THE COEN BROTHERS' "No Country For Old Men" told of a Texas sheriff who, confronted with the worst criminal he'd ever seen, spit the bit.
He would, he figured, have to corrupt himself to stop the killer.
It's "what you're willing to become," he tells us. "A man would have to put his soul at hazard. And I won't do that."
Now the Coens have made another western, from the Charles Portis novel "True Grit," and it's a fair to say there's a new sheriff in town.
He's the legendary Rooster Cogburn, happy to take on a half dozen evil men by putting the reins in his mouth and riding out with a gun in each hand.
If "No Country" deconstructed the western, "True Grit" rebuilds it, restoring an American frontier where right can be wrung from wrong. And where there is no rest for the wicked, because the lawmen who pursue them are flawed but ultimately good, fearless and relentless.
And so are the 14-year-old girls.
The irresistible heroine of "True Grit" (restored here to novelist Portis' original youthful conception of her) is a Presbyterian pistol named Mattie Ross (Hailee Steinfeld), a church-reared saddle burr with a pitiless eye for moral weakness and scathing tongue to match.
In the waning months of 1888, she arrives in Fort Smith, Ark., to reclaim the body of her slain father and to settle his affairs.
To Mattie, that means tracking down his murderer, Tom Chaney (Josh Brolin). Personally.

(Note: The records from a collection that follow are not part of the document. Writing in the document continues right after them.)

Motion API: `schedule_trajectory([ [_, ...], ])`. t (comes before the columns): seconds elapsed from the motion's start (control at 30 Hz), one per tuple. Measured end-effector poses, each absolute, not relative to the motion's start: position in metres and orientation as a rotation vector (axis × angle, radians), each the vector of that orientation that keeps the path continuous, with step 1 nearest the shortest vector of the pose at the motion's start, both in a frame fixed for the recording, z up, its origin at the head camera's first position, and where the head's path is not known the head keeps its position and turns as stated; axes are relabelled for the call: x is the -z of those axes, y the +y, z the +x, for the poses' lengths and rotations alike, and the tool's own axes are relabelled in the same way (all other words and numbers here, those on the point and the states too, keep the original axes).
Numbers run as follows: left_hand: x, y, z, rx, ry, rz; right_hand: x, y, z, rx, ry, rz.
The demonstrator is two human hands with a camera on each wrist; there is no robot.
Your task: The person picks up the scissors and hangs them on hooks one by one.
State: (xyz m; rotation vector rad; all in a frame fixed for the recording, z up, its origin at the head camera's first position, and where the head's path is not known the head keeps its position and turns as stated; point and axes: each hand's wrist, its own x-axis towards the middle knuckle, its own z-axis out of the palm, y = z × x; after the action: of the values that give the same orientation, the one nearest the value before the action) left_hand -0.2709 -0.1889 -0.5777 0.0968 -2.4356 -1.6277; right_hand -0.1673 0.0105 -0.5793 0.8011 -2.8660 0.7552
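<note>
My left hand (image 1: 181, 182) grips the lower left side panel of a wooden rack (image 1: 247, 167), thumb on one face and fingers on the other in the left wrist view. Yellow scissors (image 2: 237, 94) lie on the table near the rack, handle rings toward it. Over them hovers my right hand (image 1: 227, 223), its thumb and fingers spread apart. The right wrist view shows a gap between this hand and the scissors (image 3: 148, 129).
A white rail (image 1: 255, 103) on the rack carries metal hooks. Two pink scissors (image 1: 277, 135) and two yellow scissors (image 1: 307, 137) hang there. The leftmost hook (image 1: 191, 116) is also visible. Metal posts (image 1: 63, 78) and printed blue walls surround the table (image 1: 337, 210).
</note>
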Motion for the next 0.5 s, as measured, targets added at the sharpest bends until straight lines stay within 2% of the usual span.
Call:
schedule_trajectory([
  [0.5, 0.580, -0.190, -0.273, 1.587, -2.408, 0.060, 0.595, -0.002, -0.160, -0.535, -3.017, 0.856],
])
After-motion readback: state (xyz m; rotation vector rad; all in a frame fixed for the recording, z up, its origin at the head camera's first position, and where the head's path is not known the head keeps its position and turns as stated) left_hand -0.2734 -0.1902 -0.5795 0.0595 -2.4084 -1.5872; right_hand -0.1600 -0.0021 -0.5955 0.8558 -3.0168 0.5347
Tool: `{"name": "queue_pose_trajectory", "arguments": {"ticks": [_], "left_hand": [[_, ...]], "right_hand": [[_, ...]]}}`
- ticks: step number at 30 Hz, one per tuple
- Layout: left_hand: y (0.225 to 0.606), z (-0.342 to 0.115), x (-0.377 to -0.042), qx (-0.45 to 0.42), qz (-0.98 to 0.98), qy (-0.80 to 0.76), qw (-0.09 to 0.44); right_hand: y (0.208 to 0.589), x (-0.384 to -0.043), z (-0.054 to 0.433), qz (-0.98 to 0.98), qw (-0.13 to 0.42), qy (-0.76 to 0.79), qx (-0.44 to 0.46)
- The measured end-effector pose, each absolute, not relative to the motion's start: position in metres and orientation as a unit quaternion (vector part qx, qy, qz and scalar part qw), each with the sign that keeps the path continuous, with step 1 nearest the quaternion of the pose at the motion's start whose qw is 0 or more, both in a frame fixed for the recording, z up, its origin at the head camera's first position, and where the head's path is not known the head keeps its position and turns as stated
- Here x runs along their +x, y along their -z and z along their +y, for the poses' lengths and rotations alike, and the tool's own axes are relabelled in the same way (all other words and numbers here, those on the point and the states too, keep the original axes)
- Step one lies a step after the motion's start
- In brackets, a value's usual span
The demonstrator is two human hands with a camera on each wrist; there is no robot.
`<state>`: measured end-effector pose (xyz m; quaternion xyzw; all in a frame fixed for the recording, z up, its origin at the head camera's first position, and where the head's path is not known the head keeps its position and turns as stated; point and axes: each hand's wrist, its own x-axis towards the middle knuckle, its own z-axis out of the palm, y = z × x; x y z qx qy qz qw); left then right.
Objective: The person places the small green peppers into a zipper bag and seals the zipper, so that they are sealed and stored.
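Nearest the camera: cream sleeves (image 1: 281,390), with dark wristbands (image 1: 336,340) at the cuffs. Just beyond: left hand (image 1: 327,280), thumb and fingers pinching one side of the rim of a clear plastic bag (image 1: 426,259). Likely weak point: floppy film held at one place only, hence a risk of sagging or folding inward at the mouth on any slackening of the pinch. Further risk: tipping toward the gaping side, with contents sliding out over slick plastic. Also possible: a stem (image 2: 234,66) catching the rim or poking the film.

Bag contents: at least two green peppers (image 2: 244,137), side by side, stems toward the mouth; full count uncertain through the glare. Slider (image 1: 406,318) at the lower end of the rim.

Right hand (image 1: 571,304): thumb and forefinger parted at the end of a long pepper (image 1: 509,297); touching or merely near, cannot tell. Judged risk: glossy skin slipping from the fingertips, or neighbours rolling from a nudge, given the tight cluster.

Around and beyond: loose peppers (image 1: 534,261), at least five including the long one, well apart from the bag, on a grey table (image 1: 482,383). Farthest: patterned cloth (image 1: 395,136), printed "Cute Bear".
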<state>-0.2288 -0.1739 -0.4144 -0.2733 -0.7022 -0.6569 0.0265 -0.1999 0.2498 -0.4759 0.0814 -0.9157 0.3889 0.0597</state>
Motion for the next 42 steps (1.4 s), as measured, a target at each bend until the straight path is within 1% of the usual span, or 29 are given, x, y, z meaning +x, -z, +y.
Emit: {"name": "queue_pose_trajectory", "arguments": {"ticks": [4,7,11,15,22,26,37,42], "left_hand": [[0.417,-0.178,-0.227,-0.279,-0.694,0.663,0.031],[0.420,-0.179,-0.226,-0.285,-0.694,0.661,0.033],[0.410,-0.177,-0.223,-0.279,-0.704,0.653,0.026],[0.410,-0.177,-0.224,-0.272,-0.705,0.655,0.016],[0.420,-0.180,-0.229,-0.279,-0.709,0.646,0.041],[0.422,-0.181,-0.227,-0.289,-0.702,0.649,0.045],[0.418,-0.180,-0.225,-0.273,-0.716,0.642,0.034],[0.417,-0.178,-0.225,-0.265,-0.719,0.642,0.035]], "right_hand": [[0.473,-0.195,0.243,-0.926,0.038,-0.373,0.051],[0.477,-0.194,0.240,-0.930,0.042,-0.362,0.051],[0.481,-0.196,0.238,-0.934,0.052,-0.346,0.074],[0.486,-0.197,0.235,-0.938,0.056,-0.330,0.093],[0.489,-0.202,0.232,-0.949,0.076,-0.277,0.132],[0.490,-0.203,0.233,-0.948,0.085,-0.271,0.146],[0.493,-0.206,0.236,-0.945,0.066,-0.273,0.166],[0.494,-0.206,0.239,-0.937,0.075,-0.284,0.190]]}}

She hires Cogburn (Jeff Bridges) because he's the most trigger-happy marshal available, and follows him into the lawless wilderness where Chaney has fled.
They are joined in this venture by a foppish Texas Ranger named LaBoeuf (Matt Damon) who is already on the trail of the fugitive, whose rap sheet is a long one.
It's an uneasy alliance. Cogburn and LaBoeuf (pronounced La Beef) dislike each other, and both men hate the idea of taking Mattie along. There is no ditching her, however, and her righteous zeal becomes one of the movie's emotional building blocks.
All declare an uneasy truce and soldier on, into the trackless Indian country to the west, where Chaney has joined up with a gang of bandits (led by Barry Pepper).
After the movie's leisurely opening (hang in there, it picks up), the Coens give "True Grit" a violent, road-movie midsection that verges into the surreal. They diverge from Portis' laconic comedy to create their own strange mood, augmented by cinematographer Roger Deakins' wintry landscapes and Carter Burwell's plaintive, hymn-driven score.
And Bridges' eccentric performance. It's possible that he's melted down his "Crazy Heart" Oscar and converted it into marbles, which he's placed in his mouth to play Rooster. I caught about two-thirds of what he said.
But there is method to his mumbling. He's taking the larger-than-life character that originated with John Wayne and making him into something human, a combat veteran (of the Civil War) and border skirmish mercenary whose violent past haunts and defines him. He kills too easily, drinks too much.
He is, in Bridges' hands, on the verge of moral and psychological collapse. Something stops him, brings him back - he's developed a soft spot for little Mattie.
If you do not, you are a hard-hearted person.
The Coens alter Portis' story as it builds to a head, and in their hands it becomes an allegory of dissolution and reconciliation - they play up invocations of the Civil War, magnify the feuds among their band of three.
This sets up a crackerjack finale, when the combined actions of LaBoeuf and Mattie and Rooster - at their mutual moment of truth - give this remake its own stamp and meaning.
It's moving, and brilliantly done, and shows how the Coens have strengthened and matured as filmmakers. Their work feels less engineered, and there's a new gravity and sincerity to it.
Ten years ago, would they have honored the western tradition, or winked at it?
There's no doubt which way they're leaning here.